CHGME is not the only national child-focused health care program at risk. Federal budget proposals would slash funding to Medicaid, the federal-state program that provides health coverage to one in three children, further restricting children's access to health care. Today, there are numerous proposals to cut Medicaid by billions over the next 10 years. These proposals are on top of the billions in cuts that states have already implemented over the past few years as a means to balance their budgets. (A $1 cut at the state level produces a federal savings of $0.57.)
No one understands the impact of the pediatric specialty shortages quite like the families who have experienced it firsthand. Joining the Children's Hospital Association in Washington this week to discuss the impact of pediatric shortages is the Johnston family of Minneapolis, MN. Mike Johnston, age 14, suffered from debilitating headaches for over a year until he was diagnosed with a cancerous brain tumor in April 2011. Long waits were an unfortunate reality for Johnston, who attempted to get appointments with psychologists and neurologists before the discovery of the tumor. He was admitted to the emergency room before either of the appointments arrived.
"Had we visited the neurology department earlier, I'm confident they would have seen the mass forming," explains his dad John Johnston. "And while the treatment likely would have been the same, Mike would have suffered far less. He was lucky, and thanks to specialized care, he's now cancer free. Sadly, for millions of other children waiting for care, the outcome may be very different."

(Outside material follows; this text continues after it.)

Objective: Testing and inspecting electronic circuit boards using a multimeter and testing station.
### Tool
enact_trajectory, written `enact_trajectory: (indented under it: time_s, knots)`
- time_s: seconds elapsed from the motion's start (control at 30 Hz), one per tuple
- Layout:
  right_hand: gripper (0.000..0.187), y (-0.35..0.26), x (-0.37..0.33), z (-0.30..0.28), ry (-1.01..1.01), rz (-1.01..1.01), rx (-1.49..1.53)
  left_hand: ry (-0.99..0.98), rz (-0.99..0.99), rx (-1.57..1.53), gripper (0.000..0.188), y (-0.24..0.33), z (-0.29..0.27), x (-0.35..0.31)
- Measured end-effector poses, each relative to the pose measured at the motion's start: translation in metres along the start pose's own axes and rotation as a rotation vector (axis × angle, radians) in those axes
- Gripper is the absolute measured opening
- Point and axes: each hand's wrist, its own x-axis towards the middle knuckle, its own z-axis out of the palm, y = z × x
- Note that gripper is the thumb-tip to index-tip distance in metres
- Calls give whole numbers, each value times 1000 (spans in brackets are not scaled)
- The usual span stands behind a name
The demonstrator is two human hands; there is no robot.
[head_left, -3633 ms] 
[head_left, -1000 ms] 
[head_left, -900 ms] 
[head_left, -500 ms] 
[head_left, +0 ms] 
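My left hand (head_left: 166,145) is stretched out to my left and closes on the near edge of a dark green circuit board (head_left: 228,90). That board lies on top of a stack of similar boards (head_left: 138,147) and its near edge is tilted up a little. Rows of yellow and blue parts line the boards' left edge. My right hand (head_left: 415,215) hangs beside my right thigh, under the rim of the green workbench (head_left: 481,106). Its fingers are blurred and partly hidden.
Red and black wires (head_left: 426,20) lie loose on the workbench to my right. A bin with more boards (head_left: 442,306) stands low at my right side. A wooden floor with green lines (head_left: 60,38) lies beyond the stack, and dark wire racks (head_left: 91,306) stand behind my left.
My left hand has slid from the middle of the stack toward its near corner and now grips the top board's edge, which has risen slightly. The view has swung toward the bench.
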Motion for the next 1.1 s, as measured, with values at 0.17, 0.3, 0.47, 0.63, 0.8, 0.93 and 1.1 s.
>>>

The Johnston family is joined in Washington this week by nearly 30 other child patients, from 19 states and the District of Columbia, to bring to life the importance of timely, quality pediatric care for kids, and encourage legislators to take action to protect and improve care for children.
"As the data confirm, and the patient stories illustrate, many children wait far too long to get needed services to diagnose, treat and manage all kinds of diseases," notes Wietecha. "When children don't get timely care, they miss school; they can fall behind; their parents miss work, creating more family stress. A domino effect can occur when children don't have timely access to specialized pediatric care."
While shortages in neurology and behavioral-developmental care rise to the top of the Association's list of shortages, the data show the overall impact of shortages is widespread, with children waiting for care in other key areas, including genetics (11 weeks), rheumatology (eight weeks), dermatology (eight weeks), child and adolescent psychiatry (7.5 weeks), and endocrinology (7 weeks). As a result of difficulties recruiting pediatric specialists, children's hospitals also report increased recruitment costs (67 percent of hospitals surveyed); lost referrals - where children are referred to other providers who are adult clinicians (64 percent); decreased staff morale (56 percent); increased salaries (55 percent); delayed and/or lost surgeries and reduction in level of service (52 percent).